### TASK TO COMPLETE
Would you return, word for word, the lines of the data below from the line with "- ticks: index" through the line with "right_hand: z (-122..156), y", and no others?

BEGIN DATASET SECTION

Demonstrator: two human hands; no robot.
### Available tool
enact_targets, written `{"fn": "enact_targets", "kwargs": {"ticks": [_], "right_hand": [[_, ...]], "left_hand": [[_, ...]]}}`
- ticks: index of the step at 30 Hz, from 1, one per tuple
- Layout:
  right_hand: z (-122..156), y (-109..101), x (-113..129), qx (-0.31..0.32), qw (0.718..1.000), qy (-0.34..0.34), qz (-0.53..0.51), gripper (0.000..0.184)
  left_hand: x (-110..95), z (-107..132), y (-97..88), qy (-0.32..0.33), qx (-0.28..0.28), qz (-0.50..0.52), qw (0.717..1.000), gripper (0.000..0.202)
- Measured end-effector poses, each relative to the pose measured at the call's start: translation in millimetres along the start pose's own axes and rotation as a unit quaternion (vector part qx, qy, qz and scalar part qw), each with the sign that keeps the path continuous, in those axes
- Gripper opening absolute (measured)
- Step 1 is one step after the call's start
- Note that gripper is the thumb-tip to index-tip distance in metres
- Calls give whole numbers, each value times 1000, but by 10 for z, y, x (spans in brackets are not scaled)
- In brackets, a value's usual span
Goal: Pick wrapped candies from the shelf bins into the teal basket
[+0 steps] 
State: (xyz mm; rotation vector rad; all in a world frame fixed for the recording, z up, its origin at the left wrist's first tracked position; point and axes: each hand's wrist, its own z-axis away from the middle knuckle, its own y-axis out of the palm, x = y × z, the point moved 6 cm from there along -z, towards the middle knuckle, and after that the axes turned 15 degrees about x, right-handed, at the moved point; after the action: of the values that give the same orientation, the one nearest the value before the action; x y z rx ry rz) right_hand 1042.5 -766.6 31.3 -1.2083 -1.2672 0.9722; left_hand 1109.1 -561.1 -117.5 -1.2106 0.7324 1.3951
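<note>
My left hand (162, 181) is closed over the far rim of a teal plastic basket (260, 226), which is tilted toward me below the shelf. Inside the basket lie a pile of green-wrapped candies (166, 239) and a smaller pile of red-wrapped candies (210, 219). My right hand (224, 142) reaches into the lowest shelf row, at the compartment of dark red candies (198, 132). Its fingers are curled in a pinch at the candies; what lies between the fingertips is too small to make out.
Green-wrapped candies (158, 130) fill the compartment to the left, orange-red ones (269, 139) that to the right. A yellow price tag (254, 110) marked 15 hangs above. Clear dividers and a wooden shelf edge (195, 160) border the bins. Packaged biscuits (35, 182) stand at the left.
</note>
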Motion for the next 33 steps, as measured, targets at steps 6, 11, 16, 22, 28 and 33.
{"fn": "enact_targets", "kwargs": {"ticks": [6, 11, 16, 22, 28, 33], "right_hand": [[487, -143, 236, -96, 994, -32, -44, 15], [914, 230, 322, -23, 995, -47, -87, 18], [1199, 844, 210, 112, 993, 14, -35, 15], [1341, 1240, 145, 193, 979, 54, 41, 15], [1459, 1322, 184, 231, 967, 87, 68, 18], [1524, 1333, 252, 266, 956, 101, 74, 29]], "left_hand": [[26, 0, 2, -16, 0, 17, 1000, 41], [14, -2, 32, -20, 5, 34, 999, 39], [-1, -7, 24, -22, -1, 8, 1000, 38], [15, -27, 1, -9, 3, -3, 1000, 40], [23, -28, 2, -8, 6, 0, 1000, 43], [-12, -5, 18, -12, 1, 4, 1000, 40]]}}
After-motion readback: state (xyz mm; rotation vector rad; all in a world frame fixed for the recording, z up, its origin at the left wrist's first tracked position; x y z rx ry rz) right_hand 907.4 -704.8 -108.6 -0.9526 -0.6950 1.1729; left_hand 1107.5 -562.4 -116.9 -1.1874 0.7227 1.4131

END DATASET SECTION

### COMPLETED EXERCISE
- ticks: index of the step at 30 Hz, from 1, one per tuple
- Layout:
  right_hand: z (-122..156), y (-109..101), x (-113..129), qx (-0.31..0.32), qw (0.718..1.000), qy (-0.34..0.34), qz (-0.53..0.51), gripper (0.000..0.184)

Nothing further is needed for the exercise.